Unfortunately, we also see a lot of startups fail. Most of these failures were avoidable as they  were a result of believing in some concept, or myth, that is simply not true. It’s almost as if someone wrote a book on what myths to believe about startups that will virtually guarantee failure. Some of these myths clearly come from naiveté and some come from assuming that the rules for developing products in a big company are the same in a startup. Regardless, they all lead to making it much more likely your startup will fail.

Myth #1:  All I need is a prototype

This myth is very popular with the inventor/visionary entrepreneur. The plan is very simple, build a prototype, show it investors/customers, and the money will start raining in.  

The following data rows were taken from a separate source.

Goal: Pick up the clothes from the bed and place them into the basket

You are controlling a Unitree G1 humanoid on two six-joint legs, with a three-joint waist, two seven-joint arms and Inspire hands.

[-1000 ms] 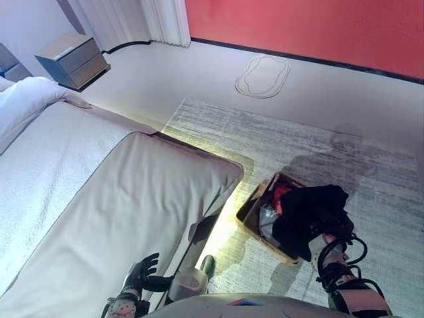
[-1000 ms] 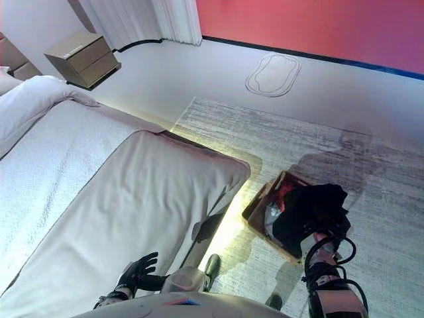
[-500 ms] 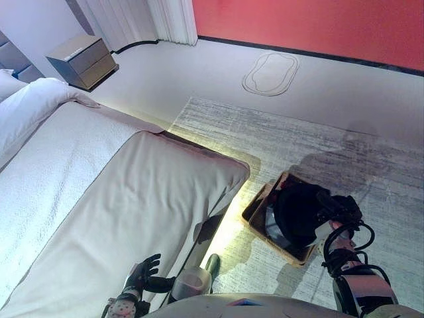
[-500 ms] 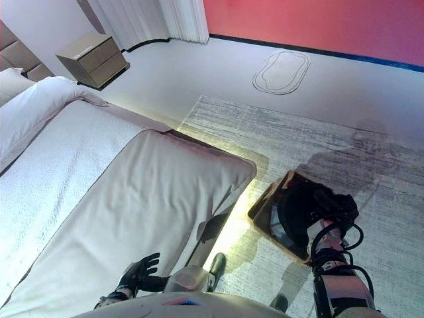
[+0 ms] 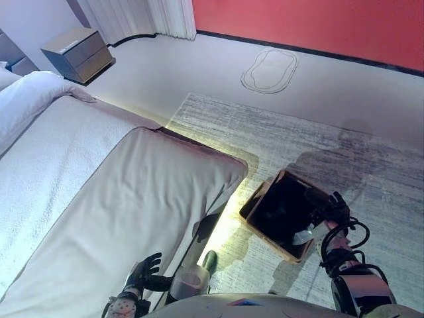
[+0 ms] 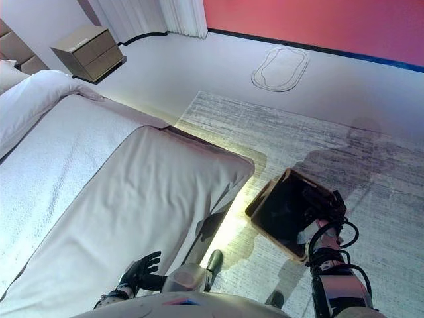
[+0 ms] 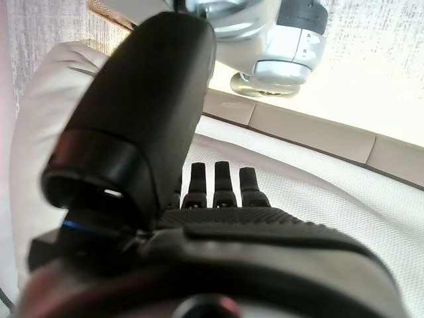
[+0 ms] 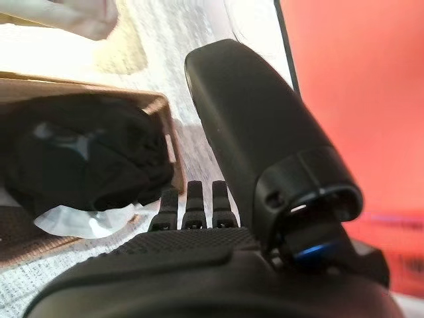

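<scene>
The brown basket (image 5: 264, 236) stands on the rug beside the bed's corner, with black clothes (image 5: 281, 211) heaped inside. In the right wrist view the black clothes (image 8: 86, 159) lie in the basket (image 8: 169, 142) over a white cloth (image 8: 86, 220). My right hand (image 5: 329, 211) hovers at the basket's right rim with straight fingers (image 8: 189, 199), holding nothing. My left hand (image 5: 144, 268) rests open at the near edge of the bed (image 5: 99, 185), its fingers (image 7: 225, 182) straight over the cover. I see no clothes on the beige cover.
A white pillow (image 5: 26, 99) lies at the bed's head and a grey nightstand (image 5: 74, 53) stands beyond it. The grey rug (image 5: 298, 139) runs under the basket. An oval outline (image 5: 268, 69) marks the floor by the red wall; curtains (image 5: 152, 16) hang at the back.
My right hand has let go of the black clothes; they have sunk from a heap above the rim down into the basket. The camera shifted slightly. The left hand has not moved.
</scene>
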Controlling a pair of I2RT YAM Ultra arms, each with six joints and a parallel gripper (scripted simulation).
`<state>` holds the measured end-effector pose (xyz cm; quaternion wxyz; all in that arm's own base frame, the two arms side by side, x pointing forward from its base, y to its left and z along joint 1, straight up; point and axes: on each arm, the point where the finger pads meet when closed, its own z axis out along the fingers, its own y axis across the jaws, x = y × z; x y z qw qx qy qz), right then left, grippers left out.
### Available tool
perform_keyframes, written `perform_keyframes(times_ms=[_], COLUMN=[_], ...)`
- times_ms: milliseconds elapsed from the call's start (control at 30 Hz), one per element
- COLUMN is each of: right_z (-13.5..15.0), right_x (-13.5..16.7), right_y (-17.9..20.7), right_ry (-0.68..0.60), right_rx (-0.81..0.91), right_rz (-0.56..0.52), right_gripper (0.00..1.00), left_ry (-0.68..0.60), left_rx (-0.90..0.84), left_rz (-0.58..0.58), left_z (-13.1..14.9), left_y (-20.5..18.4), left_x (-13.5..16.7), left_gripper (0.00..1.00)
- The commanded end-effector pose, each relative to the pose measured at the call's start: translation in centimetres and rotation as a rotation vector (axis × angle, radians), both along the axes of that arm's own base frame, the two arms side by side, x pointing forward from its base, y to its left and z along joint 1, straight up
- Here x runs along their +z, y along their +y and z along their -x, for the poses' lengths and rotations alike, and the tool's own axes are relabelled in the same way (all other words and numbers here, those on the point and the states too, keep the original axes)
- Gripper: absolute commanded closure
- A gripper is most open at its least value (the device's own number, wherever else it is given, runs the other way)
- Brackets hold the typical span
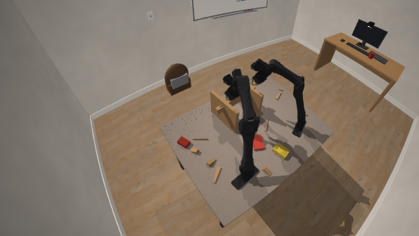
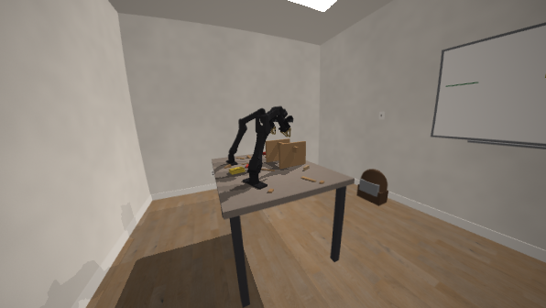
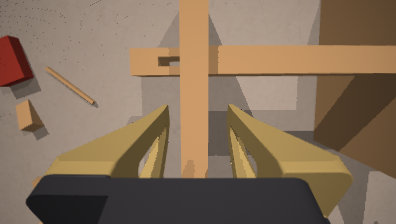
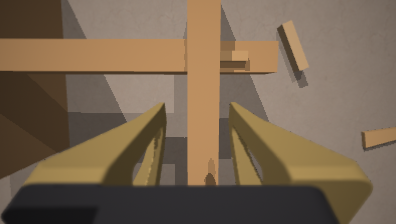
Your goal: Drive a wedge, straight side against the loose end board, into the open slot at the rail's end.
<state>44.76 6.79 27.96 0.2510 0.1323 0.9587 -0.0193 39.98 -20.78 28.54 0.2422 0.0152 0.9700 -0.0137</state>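
Observation:
The wooden rail (image 3: 300, 60) (image 4: 90, 56) runs between two upright end boards. In the left wrist view the near end board (image 3: 194, 50) (image 1: 226, 114) shows edge-on, and the slot (image 3: 168, 61) in the rail end beside it is empty. My left gripper (image 3: 198, 112) (image 1: 230, 92) is open, its fingers straddling this board's top edge with gaps on both sides. In the right wrist view the far end board (image 4: 203, 50) (image 1: 259, 102) has a wedge (image 4: 235, 59) in the rail's slot. My right gripper (image 4: 197, 111) (image 1: 254, 81) is open and straddles that board without touching it.
Loose wooden pieces (image 1: 217, 174) (image 1: 211, 161) (image 1: 267, 171), a thin stick (image 3: 70, 85) (image 1: 200, 139) and a small wooden piece (image 3: 29, 115) lie on the table (image 1: 211, 197). There are two red blocks (image 1: 183, 141) (image 1: 259, 142) and a yellow block (image 1: 281, 150). More wooden pieces (image 4: 293, 45) (image 4: 380, 137) lie past the far board.

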Motion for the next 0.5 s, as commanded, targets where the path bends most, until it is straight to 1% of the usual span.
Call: perform_keyframes(times_ms=[0,233,367,400,433,467], right_z=[-0.1,0.0,0.7,0.1,0.9,0.8], right_x=[1.8,1.9,4.0,2.1,3.3,3.3], right_y=[0.0,0.0,-0.1,0.1,-0.1,-0.1], right_ry=[-0.013,-0.016,-0.067,-0.042,-0.042,-0.043], right_rx=[-0.003,-0.007,-0.004,0.01,0.001,0.0], right_rz=[0.006,0.003,-0.008,0.005,0.0,0.0], right_gripper=[0.61,0.61,0.61,0.61,0.61,0.61], left_ry=[-0.032,-0.032,-0.032,-0.032,-0.032,-0.032], left_rx=[-0.001,-0.001,-0.001,-0.001,-0.001,-0.001], left_rz=[0.013,0.013,0.013,0.013,0.013,0.013], left_z=[0.0,0.0,0.0,0.0,0.0,0.0], left_y=[-0.3,-0.3,-0.3,-0.3,-0.3,-0.3], left_x=[1.2,1.2,1.2,1.2,1.2,1.2], left_gripper=[0.6,0.6,0.6,0.6,0.6,0.6])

This plan typically fails in two related ways. First, building a prototype, or at least a pre-production prototype, takes a lot of money; and second, in all likelihood, when you show it to investors/customers they are going to say no – despite every bone in your body telling you different.  

Most successful startups pivot from the original idea many times before significant investment and/or revenue. These may be small details, or radical departures, but they are all necessary.  It’s a myth that you come up with the perfect idea in day one. The reality is that you come up with the perfect idea after months, or years of hard work and that idea is constantly in flux. This work is generally called Market Validation, and may involve prototypes – but they are not pre-production prototypes, they are MVPs (Minimally Viable Products) or PoCs (Proof of Concept) whose primary purpose is to learn about the market, not produce revenue.

Myth #2: I will license my patent and collect royalties

Ideas are not rare; it is execution that is rare. Execution is the ability to turn an idea into a profitable business. A patent may have some use to a business that is trying to keep other companies out of their space.  However, a patent that has no revenue associated with it is virtually worthless and to get money attached to the patent, you must execute.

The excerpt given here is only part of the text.